# Customization guide for the AWS Well Architected Mod: Part 2

> Learn how to add support for a new pillar, Sustainability, using a custom control.

By Steampipe Team
Published: 2023-07-12


In [part 1](https://steampipe.io/blog/extend-well-architected-1) we showed how you can extend the [AWS Well-Architected](https://hub.steampipe.io/mods/turbot/aws_well_architected) mod with a benchmark that helps you assess your infrastructure for enviromental impacts targeted by the [Sustainability](https://docs.aws.amazon.com/wellarchitected/latest/framework/sustainability.html) pillar. The AWS Well-Architected mod is an example of how to [reuse and remix](https://steampipe.io/blog/remixing-dashboards) existing benchmarks and dashboards: it cherrypicks controls from [AWS Compliance](https://hub.steampipe.io/mods/turbot/aws_compliance) which provides more than 780 controls. The Sustainability benchmark we added in part 1 follows the same strategy: find and reuse existing controls. But what if you want to check something that isn't covered by an existing control? It's easy to add your own custom controls, and in this post we'll show you how.

The [SUS 4](https://docs.aws.amazon.com/wellarchitected/latest/framework/sus-04.html) section of the Well-Architected framework relates to data. One of the recommended best practices is [SUS04-BP02 Use technologies that support data access and storage patterns](https://docs.aws.amazon.com/wellarchitected/latest/framework/sus_sus_data_a3.html). To align with that best practice, you may want to take advantage of [S3 Intelligent-Tiering storage](https://aws.amazon.com/s3/storage-classes/intelligent-tiering/). There isn't yet an existing control that checks whether the feature is enabled for your S3 buckets. So let's create one!


## Fork and clone the AWS Well-Architected mod

To get started, create a [fork](https://docs.github.com/en/get-started/quickstart/fork-a-repo#forking-a-repository) of the mod in your GitHub account. Then clone it.

```
git clone https://github.com/judell/steampipe-mod-aws-well-architected
cd steampipe-mod-aws-well-architected
```

 And install the dependent mod, AWS Compliance.

```
$ steampipe mod install

Installed 1 mod:

aws_well_architected
└── github.com/turbot/steampipe-mod-aws-compliance@v0.67.0
```

If you do nothing else at this point, running `steampipe dashboard` will display both AWS Compliance and AWS Well-Architected just as happens when you use the AWS Well-Architected mod directly.

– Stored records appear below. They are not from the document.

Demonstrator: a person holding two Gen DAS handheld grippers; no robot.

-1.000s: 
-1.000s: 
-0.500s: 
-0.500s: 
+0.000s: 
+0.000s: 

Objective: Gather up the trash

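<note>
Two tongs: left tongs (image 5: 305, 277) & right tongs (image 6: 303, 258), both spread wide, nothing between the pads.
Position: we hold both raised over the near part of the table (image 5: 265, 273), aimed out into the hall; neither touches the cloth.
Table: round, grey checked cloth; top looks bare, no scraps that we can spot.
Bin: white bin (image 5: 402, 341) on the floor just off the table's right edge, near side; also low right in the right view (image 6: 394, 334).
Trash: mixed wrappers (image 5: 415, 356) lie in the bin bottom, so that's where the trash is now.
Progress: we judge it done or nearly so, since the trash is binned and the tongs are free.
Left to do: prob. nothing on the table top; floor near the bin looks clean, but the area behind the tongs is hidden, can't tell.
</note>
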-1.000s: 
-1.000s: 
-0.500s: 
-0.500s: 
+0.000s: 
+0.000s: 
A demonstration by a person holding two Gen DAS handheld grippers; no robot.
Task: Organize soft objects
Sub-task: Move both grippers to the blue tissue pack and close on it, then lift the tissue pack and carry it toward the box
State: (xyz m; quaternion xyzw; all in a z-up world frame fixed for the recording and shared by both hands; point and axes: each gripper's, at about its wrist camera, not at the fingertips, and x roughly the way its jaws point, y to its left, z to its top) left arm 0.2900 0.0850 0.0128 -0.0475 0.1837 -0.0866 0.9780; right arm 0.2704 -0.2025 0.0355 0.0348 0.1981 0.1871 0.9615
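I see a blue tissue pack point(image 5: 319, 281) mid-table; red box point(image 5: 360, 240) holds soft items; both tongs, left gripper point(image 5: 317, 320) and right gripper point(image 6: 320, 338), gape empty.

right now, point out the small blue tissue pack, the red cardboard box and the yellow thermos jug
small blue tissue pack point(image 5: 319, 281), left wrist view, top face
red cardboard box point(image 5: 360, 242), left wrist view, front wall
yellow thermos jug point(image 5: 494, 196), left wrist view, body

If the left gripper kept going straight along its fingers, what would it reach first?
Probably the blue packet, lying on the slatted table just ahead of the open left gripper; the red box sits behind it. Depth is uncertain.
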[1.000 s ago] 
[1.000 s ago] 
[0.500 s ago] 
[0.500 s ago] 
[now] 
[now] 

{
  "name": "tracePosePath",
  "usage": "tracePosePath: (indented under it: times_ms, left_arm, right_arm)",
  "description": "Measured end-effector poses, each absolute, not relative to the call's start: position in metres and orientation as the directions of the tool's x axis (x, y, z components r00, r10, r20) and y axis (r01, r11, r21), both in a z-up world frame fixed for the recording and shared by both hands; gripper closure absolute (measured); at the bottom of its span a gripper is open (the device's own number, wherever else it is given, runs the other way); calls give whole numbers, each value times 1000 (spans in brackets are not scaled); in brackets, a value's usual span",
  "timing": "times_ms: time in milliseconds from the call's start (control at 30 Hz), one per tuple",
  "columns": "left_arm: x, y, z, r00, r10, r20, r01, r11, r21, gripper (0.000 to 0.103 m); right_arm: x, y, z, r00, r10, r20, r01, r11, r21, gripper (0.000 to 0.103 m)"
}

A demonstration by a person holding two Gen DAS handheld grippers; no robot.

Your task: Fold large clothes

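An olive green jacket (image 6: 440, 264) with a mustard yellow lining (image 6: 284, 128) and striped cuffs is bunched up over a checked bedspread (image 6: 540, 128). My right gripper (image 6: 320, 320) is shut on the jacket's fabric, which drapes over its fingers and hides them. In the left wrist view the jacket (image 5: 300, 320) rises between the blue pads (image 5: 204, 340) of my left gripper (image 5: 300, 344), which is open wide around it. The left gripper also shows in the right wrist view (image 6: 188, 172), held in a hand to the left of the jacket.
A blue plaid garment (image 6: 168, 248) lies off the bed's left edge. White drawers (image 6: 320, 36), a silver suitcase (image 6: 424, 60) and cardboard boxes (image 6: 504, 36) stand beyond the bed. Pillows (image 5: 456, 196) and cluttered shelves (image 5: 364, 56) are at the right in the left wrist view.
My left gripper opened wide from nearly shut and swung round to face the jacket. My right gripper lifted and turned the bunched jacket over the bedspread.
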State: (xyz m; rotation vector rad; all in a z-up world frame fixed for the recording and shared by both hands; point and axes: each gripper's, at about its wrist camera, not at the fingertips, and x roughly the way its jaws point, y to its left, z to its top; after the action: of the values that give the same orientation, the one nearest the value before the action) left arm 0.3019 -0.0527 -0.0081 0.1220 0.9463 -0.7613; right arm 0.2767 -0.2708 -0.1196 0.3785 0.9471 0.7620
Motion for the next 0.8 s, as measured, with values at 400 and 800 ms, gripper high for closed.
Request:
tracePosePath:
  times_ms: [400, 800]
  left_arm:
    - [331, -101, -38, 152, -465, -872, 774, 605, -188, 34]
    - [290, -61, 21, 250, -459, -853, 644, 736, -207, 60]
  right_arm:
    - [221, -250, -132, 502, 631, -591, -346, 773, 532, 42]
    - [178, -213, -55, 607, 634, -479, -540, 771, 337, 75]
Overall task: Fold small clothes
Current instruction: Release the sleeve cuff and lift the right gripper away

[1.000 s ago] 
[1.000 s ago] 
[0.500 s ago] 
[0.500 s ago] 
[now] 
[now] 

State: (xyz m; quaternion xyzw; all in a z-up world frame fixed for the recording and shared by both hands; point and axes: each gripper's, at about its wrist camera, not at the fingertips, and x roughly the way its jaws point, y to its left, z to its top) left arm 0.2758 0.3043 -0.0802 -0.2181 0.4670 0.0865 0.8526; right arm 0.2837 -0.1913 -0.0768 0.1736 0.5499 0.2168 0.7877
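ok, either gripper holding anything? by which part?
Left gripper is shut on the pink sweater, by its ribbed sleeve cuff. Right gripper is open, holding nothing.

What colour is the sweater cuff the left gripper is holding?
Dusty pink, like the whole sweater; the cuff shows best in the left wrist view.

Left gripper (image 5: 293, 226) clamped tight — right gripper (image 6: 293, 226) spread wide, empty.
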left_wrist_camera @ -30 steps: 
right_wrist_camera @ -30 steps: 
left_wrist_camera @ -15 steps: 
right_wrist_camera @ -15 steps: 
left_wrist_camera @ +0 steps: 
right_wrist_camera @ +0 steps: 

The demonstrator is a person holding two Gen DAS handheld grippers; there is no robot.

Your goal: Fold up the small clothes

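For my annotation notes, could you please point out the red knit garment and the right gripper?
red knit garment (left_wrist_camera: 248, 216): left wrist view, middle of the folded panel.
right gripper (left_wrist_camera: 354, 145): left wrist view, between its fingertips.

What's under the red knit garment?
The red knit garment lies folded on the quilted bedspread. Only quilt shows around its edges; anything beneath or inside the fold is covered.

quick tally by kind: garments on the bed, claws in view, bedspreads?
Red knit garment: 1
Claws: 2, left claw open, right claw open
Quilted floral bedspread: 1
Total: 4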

<div style={{"width":"60%"}}>

![waf 01](/images/blog/2023-06-extending-well-architected/waf-01.png)

</div>

## Define a new second-level benchmark for the Sustainability pillar

The existing pillars live in subdirectories of `well-architected-framework`. Create a new subdirectory there, called `sustainability`, and within it a new file, `sustainability.sp`:

```
locals {
  well_architected_framework_sustainability_common_tags = merge(local.well_architected_framework_common_tags, {
    pillar_id = "sustainability"
  })
}

benchmark "well_architected_framework_sustainability" {
  title       = "sustainability"
  description = "The Sustainability pillar addresses the long-term environmental, economic, and societal impact of your business activities."
  children    = [
    benchmark.well_architected_framework_sus04
  ]

  tags = local.well_architected_framework_sustainability_common_tags
}
```

We've yet to define `benchmark.well_architected_framework_sus04`. But first, refer to the new benchmark from the top-level `well_architected_framework.sp`:

```
benchmark "well_architected_framework" {
  title         = "AWS Well-Architected Framework"
  description   = "The AWS Well-Architected Framework describes key concepts, design principles, and architectural best practices for designing and running workloads in the cloud. By answering a few foundational questions, learn how well your architecture aligns with cloud best practices and gain guidance for making improvements."
  documentation = file("./well_architected_framework/docs/well_architected_framework_overview.md")

  children = [
    benchmark.well_architected_framework_operational_excellence,
    benchmark.well_architected_framework_reliability,
    benchmark.well_architected_framework_security,
    benchmark.well_architected_framework_sustainability
  ]

  tags = local.well_architected_framework_common_tags
}
```

## Define a third-level benchmark for a topic

Now create a new file, `sus04.sp`, which defines `benchmark.well_architected_framework_sus04` as cited above.

```
locals {
  well_architected_framework_sus04_common_tags = merge(local.well_architected_framework_sustainability_common_tags, {
    question_id = "sus_data"
  })
}

benchmark "well_architected_framework_sus04" {
  title       = "SUS04 How do you take advantage of data management policies and patterns to support your sustainability goals?"
  description = "Implement data management practices to reduce the provisioned storage required to support your workload, and the resources required to use it. Understand your data, and use storage technologies and configurations that more effectively support the business value of the data and how it’s used. Lifecycle data to more efficient, less performant storage when requirements decrease, and delete data that’s no longer required."
  children    = [
    control.s3_buckets_use_intelligent_tiering
  ]

  tags = merge(local.well_architected_framework_sus04_common_tags, {
    choice_id = "sus_sus_data_a3"
  })
}
```

Refer to the [Aligning tags](https://steampipe.io/blog/extend-well-architected-1#aligning-tags) to see how you can use the [aws_wellarchitected_answer](https://hub.steampipe.io/plugins/turbot/aws/tables/aws_wellarchitected_answer) table to find values for `question_id` and `choice_id`.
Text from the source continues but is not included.